= John William Willans =

British engineer

John William Willans (c.1843-1895) was a British mechanical and electrical engineer, most known for his role as Chief Engineer of the Liverpool Overhead Railway.

== Early life ==
Willans was born in 1844 in Hunslet, near Leeds to Benjamin and Ann Willans. He trained as a locomotive fitter and engineer with the Leeds company of Kitson.

== Early career ==
Around 1865, Willans moved to Middlesbrough to join the engineering firm of Cochrane, Grove, & Company. He later moved to Hopkins, Gilkes, & Company. In 1872, he received a patent iron ore smelting, along with Stanhope Baynes Smith.

He then moved to Manchester where he set up as a general engineer and contractor.

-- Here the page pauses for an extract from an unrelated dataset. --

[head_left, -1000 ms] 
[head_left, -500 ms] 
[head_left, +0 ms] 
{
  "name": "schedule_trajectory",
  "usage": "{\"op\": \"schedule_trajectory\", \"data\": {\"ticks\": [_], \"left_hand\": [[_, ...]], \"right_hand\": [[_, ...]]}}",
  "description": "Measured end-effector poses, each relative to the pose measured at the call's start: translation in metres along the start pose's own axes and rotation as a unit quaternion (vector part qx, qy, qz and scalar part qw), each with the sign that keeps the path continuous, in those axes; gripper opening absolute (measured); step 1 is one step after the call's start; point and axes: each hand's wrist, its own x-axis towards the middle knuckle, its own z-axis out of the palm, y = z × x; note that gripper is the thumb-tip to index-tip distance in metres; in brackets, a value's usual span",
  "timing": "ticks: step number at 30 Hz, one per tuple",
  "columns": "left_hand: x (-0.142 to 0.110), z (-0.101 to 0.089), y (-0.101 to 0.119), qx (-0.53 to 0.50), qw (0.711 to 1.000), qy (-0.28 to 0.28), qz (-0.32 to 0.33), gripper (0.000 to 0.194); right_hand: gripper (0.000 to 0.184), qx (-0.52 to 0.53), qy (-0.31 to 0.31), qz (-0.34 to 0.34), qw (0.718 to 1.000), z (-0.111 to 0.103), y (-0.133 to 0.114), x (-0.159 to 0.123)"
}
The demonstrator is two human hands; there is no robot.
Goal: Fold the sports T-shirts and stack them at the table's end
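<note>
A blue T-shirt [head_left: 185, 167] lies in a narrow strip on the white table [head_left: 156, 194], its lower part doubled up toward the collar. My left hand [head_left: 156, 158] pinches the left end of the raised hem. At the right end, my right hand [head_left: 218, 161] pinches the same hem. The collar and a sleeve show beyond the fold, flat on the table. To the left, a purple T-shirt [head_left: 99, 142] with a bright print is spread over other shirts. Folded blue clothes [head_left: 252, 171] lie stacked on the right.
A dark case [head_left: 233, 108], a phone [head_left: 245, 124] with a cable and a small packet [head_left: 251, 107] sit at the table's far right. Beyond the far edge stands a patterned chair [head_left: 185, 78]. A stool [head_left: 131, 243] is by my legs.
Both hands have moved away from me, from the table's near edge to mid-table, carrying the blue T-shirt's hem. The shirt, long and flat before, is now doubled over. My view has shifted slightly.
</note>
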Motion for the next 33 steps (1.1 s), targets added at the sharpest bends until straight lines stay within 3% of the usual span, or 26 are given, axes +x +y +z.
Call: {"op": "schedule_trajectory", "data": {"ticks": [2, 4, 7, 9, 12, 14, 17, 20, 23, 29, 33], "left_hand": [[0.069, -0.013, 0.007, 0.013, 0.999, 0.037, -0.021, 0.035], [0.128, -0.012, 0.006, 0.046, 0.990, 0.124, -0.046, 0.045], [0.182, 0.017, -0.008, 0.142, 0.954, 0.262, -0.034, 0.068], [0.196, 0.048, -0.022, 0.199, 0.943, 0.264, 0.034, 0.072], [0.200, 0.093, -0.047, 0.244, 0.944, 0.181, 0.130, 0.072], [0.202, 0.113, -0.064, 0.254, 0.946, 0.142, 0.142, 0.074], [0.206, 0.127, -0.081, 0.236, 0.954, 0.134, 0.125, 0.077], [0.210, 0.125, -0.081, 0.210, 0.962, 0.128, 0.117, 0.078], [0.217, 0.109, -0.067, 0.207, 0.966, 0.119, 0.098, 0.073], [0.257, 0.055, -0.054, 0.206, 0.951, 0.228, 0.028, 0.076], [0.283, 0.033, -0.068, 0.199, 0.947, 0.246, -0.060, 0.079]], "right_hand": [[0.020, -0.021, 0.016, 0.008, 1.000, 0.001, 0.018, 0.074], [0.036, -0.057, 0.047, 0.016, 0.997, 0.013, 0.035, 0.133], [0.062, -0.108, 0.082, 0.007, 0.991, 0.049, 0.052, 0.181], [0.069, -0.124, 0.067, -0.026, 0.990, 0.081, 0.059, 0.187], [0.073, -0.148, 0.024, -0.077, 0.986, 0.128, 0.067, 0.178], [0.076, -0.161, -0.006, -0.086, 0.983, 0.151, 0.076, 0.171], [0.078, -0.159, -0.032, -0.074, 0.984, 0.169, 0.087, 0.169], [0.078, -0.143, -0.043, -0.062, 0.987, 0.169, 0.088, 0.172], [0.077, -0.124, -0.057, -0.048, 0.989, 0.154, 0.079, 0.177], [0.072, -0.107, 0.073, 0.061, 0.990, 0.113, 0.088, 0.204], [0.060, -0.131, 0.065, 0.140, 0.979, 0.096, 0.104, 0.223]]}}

In April 1871, in Birmingham he married Constance Amelia Smith the daughter of Stanhope Baynes Smith. In 1879, he re-married to Mary Louisa Nicholson.

== Electric railways ==
Willans specialized in electrical engineering, especially for railways. He was the primary contractor for the construction of the Liverpool Overhead Railway, and made a handsome profit from his work. He was later appointed that railway's Chief Engineer.

Willans supplied ironwork for the City and Southwark Subway in the late 1880s. He was the primary contractor for the Great Northern and City Railway from Finsbury Park to Moorgate. He received a patent for an electric motor used for that line.

He was also a Director of the Guiseley, Yeadon & Rawdon Railway.

== Retirement ==
In 1894, Willans purchased Dolforgan Hall from the executors of James Walton. He moved there with his wife Mary Louisa and son John Bancroft Willans. He was appointed as a Justice of the Peace for Montgomeryshire. He was selected to stand as the Liberal candidate for the Montgomery Boroughs constituency in the 1895 election, but died before the vote.

== Death ==
Willans died on 7 March 1895, in London, after a bout of influenza. His wife inherited Dolforgan Hall, and his son lived there until his death in 1957.